If you went down the local repo option like I did, then when you get to http://docs.hortonworks.com/HDPDocuments/Ambari-1.5.1.0/bk_using_Ambari_book/content/ambari-chap3-2a_2x.html make
sure your screen looks something like the following (i.e. use the URL you created in the prior posting).



There is a subtle callout on http://docs.hortonworks.com/HDPDocuments/Ambari-1.5.1.0/bk_using_Ambari_book/content/ambari-chap3-3_2x.html for
running Ambari as another user besides
root
and the screenshot below shows what that looks like when declared to run as
ryoambari
.



Unfortunately, the Confirm Hosts page showed failures for all nodes with the following messages.

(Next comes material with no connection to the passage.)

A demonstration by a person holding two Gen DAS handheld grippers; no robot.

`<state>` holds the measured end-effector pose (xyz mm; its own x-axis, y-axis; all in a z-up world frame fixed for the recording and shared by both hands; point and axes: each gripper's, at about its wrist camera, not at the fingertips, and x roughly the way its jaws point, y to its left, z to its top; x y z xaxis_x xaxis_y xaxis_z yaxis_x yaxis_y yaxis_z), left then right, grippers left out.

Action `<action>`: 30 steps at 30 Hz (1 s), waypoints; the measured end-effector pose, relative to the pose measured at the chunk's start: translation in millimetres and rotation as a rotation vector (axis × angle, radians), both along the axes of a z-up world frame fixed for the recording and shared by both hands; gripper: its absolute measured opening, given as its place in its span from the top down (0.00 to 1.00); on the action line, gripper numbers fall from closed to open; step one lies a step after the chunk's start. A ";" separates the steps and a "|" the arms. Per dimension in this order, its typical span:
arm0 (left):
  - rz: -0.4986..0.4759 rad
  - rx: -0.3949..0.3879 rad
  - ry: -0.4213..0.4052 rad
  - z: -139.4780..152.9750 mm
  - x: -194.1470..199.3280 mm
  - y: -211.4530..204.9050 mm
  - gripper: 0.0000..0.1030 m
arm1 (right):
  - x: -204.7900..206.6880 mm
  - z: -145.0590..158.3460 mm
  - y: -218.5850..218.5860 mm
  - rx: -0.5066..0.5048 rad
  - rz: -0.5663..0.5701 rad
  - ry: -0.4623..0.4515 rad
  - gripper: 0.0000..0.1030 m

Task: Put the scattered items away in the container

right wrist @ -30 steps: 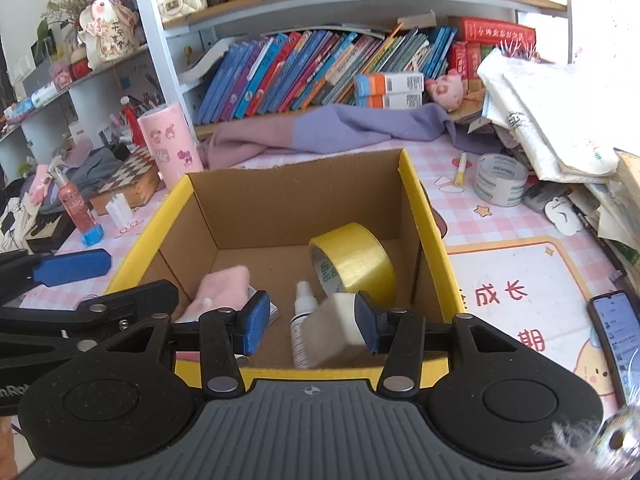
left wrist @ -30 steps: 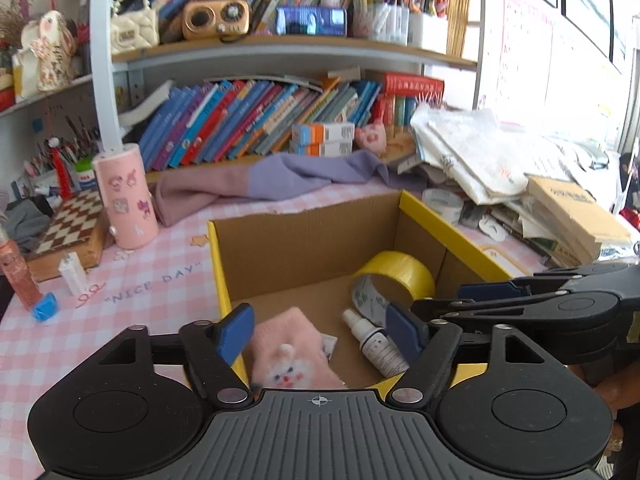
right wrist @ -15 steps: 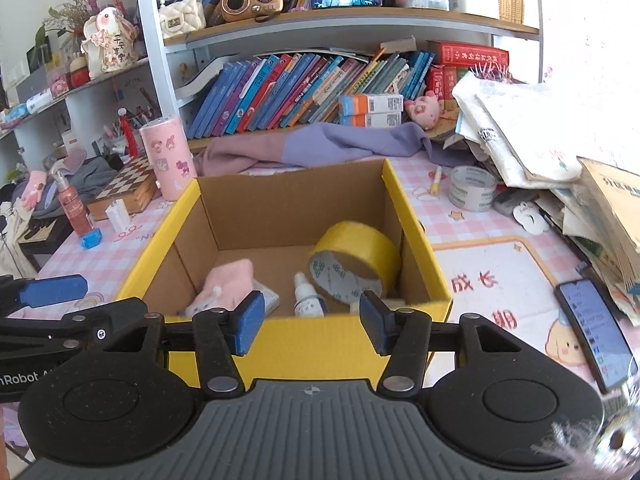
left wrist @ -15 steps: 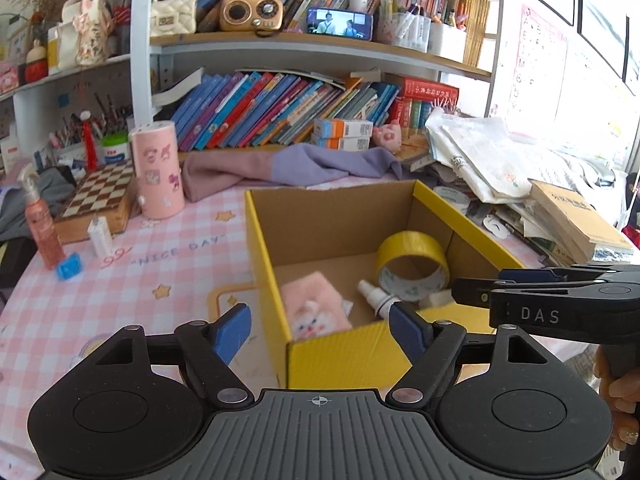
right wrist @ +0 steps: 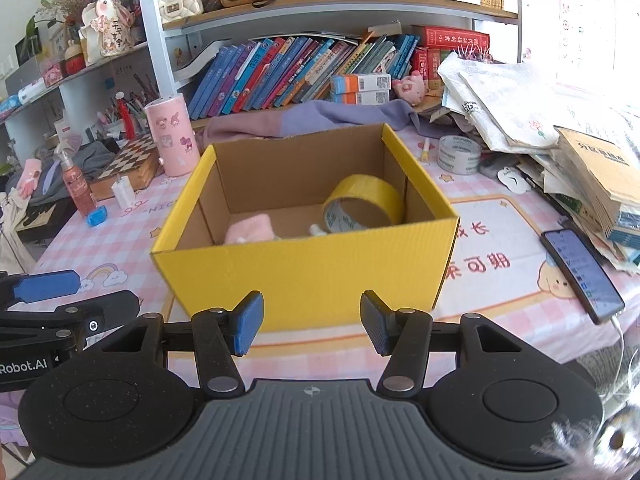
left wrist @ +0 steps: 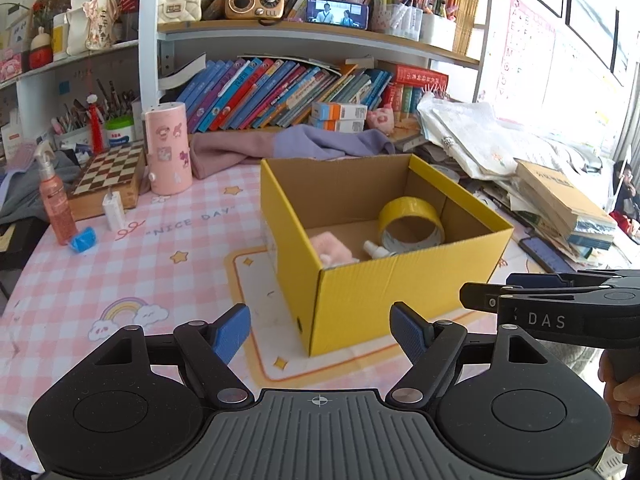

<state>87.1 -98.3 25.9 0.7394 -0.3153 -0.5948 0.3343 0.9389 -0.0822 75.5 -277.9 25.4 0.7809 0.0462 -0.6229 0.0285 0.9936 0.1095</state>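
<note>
A yellow cardboard box (left wrist: 400, 280) (right wrist: 304, 272) stands open on the pink checked tablecloth. Inside it lie a yellow tape roll (left wrist: 408, 210) (right wrist: 360, 192), a pink plush item (left wrist: 332, 246) (right wrist: 250, 230) and a small white bottle (left wrist: 374, 249) (right wrist: 316, 230). My left gripper (left wrist: 320, 326) hovers open and empty in front of the box's near left corner. My right gripper (right wrist: 311, 320) is open with nothing between its blue pads, just short of the box's front wall. Each gripper shows at the edge of the other's view.
A clear tape roll (right wrist: 459, 154), a phone (right wrist: 582, 274) and stacked books and papers (left wrist: 560, 200) lie right of the box. To the left stand a pink cylinder (left wrist: 167, 148), a chessboard box (left wrist: 108, 176), a spray bottle (left wrist: 54, 200) and a blue clip (left wrist: 83, 239).
Both grippers have drawn back from over the box to in front of it. The right gripper let go of a pale object into the box and its jaws widened.
</note>
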 end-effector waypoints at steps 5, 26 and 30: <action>-0.006 0.004 0.009 -1.1 -9.5 14.6 0.23 | -12.9 -1.2 16.4 -0.004 -0.004 0.008 0.48; -0.006 0.019 0.080 -15.1 -38.4 74.4 0.23 | -46.4 -16.8 86.6 0.000 0.019 0.068 0.47; 0.002 0.020 0.089 -17.4 -41.3 85.1 0.23 | -48.3 -19.7 98.9 0.002 0.031 0.078 0.47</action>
<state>45.8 -13.2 8.5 0.6840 -0.3006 -0.6646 0.3242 0.9415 -0.0923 27.2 -179.0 5.7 0.7281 0.0713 -0.6818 0.0061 0.9939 0.1105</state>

The good news is that message was referenced in http://docs.hortonworks.com/HDPDocuments/Ambari-1.5.1.0/bk_using_Ambari_book/content/ambari-chap3-4_2x.html and
following the information provided I found out that I needed a newer version of OpenSSL which was accomplished by running "
sudo yum upgrade openssl
" on all the boxes to get past these errors.

I also found out that I had a warning from each of the four nodes that the ntpd service was not running. I thought I took care of this earlier, but either way I just followed the instructions on this back in building
a virtualized 5-node HDP 2.0 cluster (all within a mac) the warnings cleared up.

Unlike the other cluster install instructions, for this setup we want all services checked on the Choose Services page and then you can take some creative liberty on the Assign Masters page. Here's a snapshot of my selections.



Here's a view of how the Assign Slaves and Clients screen looked during the installation.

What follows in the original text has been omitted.